With this knowledge of the future, I can accurately plan an achievable task list.

Due Dates

On said to-do list, I will certainly want to prioritize anything that has a due date. I now use due dates sparingly, and if a due date is in OmniFocus, it is a genuine commitment with consequences if I don’t get it done. Tasks with due dates are my top priority. If possible, I will get these tasks done before their due date, but if a task has survived in OmniFocus to its due date, I know I must get it done. 

Defer Dates

If there is something I would like to get done on a specific date, but there are no consequences if it does not get done on that day, I use OmniFocus’s Defer date function. Defer dates allow me to move things into the future, so they show up on my list when I want them to. However, by being Deferred instead of Due, I can differentiate between wanting to do something and needing to do something. So when planning for tomorrow, I look at the Deferred tasks after Due tasks. 

Deferred tasks may have come from the distant past. In July, I may have deferred a task to December because I wanted to think about it again around Christmas time, so I picked a random date in December. Because of this, I liberally push Deferred tasks off to another future date if they do not fit into my current task management landscape.

Frogs

I wrote a post about my “Frogs” perspective in OmniFocus awhile ago. In short, I want to get one “important” task done a day. Eating one frog a day is what gives everyone I work with the impression that I am a productivity superhero. I am not working harder than anyone; I just carve out time every day to do a frog level task.

To make sure that happens, I pick a task from my frogs perspective that fits into my agenda for tomorrow and Flag that task in OmniFocus.
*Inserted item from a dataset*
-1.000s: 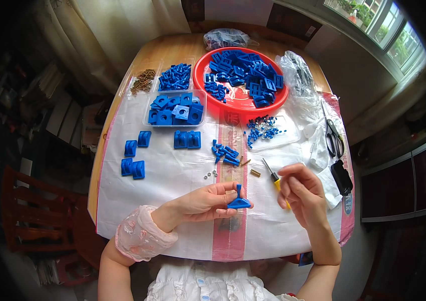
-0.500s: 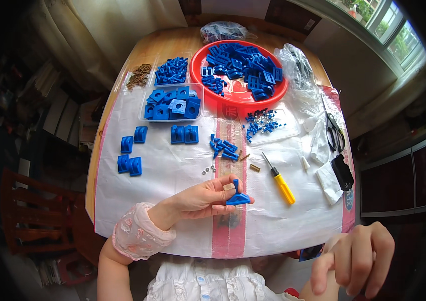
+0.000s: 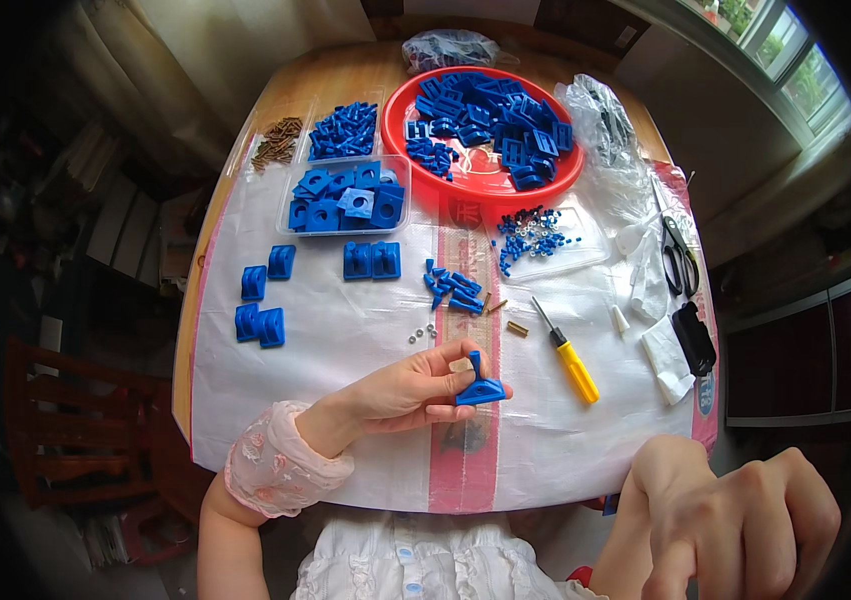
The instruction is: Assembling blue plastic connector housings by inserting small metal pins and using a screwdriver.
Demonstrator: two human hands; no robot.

I will try to make sure I take care of that flag as soon as possible. I think of it like a game of capture the flag; I will “win” today if I can take down that flag.

How To- Schedule It

To reserve time to do this every day, the first thing I did was create a “Clear to Neutral” repeating event in my calendar. Every school day, from 2:30 pm to 3:30 pm, is reserved for this process. Sometimes faculty or department meetings will countermand that reservation, but having this event on my calendar will prevent anyone else from scheduling time with me. It is also a visual reminder for me.

How To- Automate It

Like I said at the beginning, I knew I wanted to do this for years. I had previously scheduled time on my calendar to clear to neutral. But it was not until I automated the set up that I started doing this process regularly.
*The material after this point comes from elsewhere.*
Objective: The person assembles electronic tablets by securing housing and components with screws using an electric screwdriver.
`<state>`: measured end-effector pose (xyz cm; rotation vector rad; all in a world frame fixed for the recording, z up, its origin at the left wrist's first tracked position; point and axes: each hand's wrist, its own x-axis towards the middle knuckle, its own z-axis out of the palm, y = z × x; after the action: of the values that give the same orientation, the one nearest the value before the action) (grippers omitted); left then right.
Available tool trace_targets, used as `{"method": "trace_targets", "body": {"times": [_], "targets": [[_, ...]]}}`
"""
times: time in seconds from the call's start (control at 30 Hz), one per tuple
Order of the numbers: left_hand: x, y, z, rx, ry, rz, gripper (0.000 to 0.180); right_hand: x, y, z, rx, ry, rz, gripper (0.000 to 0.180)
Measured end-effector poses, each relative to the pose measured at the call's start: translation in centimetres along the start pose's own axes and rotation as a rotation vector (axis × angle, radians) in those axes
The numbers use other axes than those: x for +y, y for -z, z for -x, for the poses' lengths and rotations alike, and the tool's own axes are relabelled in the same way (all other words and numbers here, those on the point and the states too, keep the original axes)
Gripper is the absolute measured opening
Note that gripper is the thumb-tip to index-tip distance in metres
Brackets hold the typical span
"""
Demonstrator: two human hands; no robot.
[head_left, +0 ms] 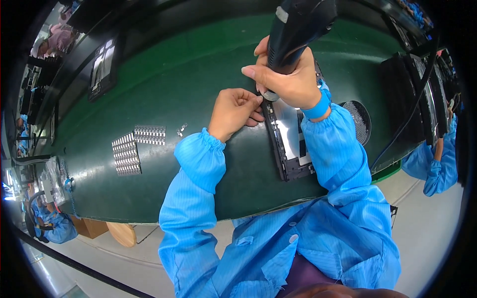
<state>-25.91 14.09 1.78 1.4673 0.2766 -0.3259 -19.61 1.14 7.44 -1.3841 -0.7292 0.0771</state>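
Observation:
My right hand [293, 82] is wrapped round a black electric screwdriver [303, 30], tilted with its lower end down at the far left corner of a flat device. The device [287, 131] has a black frame and silver inner plates, and lies partly under my right forearm. Beside that same corner is my left hand [237, 111], thumb and forefinger pinched together close to the screwdriver's tip. Whatever is between those fingertips is too small to make out. The exact contact point of the tip is hidden.
Two sheets of small black-and-white parts [150, 134] [126, 155] lie left on the green table [198, 184], near a few loose pieces [182, 130]. A round dish [358, 121] stands right of my forearm. Black panels [405, 94] with a cable are at the right edge, another panel [103, 67] far left.

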Motion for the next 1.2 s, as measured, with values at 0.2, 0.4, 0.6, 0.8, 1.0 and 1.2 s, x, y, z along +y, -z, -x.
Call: {"method": "trace_targets", "body": {"times": [0.2,0.4,0.6,0.8,1.0,1.2], "targets": [[-0.4,0.1,0.0,0.014,-0.02,-0.01,0.014,-0.2,-0.5,0.8,-0.021,-0.044,-0.009,0.029],[-0.3,0.2,-0.3,0.019,-0.022,-0.017,0.016,-0.1,-0.5,0.7,0.049,0.046,0.04,0.025],[0.8,-1.3,0.4,0.039,-0.015,-0.157,0.024,-0.6,4.4,-1.1,-0.106,0.851,-0.276,0.032],[0.5,-1.0,1.3,0.11,-0.033,-0.184,0.027,-5.2,8.9,5.9,0.087,0.183,0.192,0.033],[-1.7,-5.6,6.2,0.192,-0.958,-0.975,0.013,-6.5,14.5,10.7,-0.05,-0.195,-0.151,0.042],[-3.6,-8.4,8.5,-0.171,-1.129,-1.149,0.031,-5.7,15.8,11.5,-0.458,-0.007,-0.337,0.049]]}}
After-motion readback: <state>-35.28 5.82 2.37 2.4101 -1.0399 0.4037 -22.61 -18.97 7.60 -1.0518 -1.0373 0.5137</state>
I made a Keyboard Maestro macro that runs at 2:30 pm every school day on my iMac. It displays a big message on my screen “Time to Shut Down” and then minimizes all of my current windows 30 seconds later. 
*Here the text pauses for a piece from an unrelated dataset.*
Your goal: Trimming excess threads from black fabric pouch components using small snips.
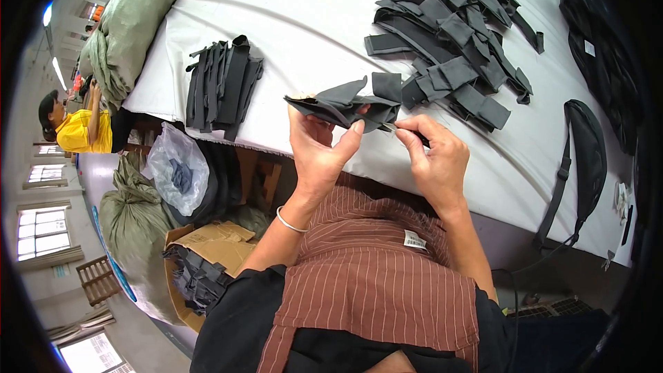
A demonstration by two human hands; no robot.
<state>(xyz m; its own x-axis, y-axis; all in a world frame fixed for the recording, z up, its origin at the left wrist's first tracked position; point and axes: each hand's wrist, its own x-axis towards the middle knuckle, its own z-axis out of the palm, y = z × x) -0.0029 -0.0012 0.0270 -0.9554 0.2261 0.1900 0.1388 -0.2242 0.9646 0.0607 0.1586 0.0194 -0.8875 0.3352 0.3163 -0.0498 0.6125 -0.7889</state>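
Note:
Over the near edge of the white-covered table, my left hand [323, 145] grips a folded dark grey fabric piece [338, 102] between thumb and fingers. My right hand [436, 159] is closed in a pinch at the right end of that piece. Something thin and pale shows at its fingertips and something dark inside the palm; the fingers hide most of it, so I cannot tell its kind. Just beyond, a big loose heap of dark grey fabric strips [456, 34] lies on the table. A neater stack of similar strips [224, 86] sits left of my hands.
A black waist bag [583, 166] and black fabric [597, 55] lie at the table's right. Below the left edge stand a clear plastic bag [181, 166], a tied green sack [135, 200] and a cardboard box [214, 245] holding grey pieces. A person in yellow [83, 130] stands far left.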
My Shut Down Reminder From Keyboard Maestro

After that, it pulls up all of my inboxes, my calendar for tomorrow, and makes a clear to neutral Action Group in OmniFocus. Finally, it starts playing a playlist in iTunes.

With all of that in place, it is hard not to live up to the expectations of my past self.

Conclusions

I know this seems like a little bit of overkill. Writing it up made me second guess my sanity! However, the results speak for themselves. I do not take school work home; I grade all of my student’s work in a timely manner, I update grades every day, effectively run a department of 13 teachers, and more. I do all of that and then pick my kid up off of the bus every day so I can be the best father I can.

I am not saying that you need to install all of these apps and do what I do. I don’t have The One True Path to productivity bliss. Instead, I wrote this up to show people that a lot of work goes into making things look effortless. Years of trying, iterating, and the occasional burning it all to the ground were required for me to find my current set up.

As of now, what works for me is creating a system, automating as much as possible, and habituating the rest.